**TASK**
What follows is a listing to be repeated in full and without alteration.

**SUPPLIED DATA**
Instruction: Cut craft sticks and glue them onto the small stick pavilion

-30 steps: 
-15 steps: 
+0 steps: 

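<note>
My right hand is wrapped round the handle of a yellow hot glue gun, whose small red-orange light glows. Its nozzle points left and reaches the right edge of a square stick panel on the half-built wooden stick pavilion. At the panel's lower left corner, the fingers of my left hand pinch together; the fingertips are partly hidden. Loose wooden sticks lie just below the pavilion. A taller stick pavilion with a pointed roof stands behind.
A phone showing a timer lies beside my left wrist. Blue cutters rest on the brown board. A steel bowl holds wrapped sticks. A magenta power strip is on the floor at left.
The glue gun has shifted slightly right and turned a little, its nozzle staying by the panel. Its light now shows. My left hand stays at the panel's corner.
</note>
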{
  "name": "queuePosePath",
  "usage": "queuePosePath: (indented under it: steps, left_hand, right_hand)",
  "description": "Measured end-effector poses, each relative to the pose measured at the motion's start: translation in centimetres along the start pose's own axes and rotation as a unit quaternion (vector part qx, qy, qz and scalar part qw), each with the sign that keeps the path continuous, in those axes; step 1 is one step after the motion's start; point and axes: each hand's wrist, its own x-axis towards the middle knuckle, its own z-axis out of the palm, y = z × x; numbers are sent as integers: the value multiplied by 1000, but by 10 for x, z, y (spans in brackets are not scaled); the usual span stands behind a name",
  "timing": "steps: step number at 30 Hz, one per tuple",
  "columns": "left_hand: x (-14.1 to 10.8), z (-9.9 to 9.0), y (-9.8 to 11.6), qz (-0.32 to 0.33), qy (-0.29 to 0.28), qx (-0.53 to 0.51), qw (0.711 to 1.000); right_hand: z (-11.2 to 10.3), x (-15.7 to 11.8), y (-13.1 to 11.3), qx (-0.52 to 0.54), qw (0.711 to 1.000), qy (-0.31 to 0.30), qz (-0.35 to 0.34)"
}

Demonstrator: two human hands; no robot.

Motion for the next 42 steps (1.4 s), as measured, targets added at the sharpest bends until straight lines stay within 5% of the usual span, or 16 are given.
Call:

**RESULT OF THE TASK**
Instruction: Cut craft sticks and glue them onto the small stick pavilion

-30 steps: 
-15 steps: 
+0 steps: 

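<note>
My right hand is wrapped round the handle of a yellow hot glue gun, whose small red-orange light glows. Its nozzle points left and reaches the right edge of a square stick panel on the half-built wooden stick pavilion. At the panel's lower left corner, the fingers of my left hand pinch together; the fingertips are partly hidden. Loose wooden sticks lie just below the pavilion. A taller stick pavilion with a pointed roof stands behind.
A phone showing a timer lies beside my left wrist. Blue cutters rest on the brown board. A steel bowl holds wrapped sticks. A magenta power strip is on the floor at left.
The glue gun has shifted slightly right and turned a little, its nozzle staying by the panel. Its light now shows. My left hand stays at the panel's corner.
</note>
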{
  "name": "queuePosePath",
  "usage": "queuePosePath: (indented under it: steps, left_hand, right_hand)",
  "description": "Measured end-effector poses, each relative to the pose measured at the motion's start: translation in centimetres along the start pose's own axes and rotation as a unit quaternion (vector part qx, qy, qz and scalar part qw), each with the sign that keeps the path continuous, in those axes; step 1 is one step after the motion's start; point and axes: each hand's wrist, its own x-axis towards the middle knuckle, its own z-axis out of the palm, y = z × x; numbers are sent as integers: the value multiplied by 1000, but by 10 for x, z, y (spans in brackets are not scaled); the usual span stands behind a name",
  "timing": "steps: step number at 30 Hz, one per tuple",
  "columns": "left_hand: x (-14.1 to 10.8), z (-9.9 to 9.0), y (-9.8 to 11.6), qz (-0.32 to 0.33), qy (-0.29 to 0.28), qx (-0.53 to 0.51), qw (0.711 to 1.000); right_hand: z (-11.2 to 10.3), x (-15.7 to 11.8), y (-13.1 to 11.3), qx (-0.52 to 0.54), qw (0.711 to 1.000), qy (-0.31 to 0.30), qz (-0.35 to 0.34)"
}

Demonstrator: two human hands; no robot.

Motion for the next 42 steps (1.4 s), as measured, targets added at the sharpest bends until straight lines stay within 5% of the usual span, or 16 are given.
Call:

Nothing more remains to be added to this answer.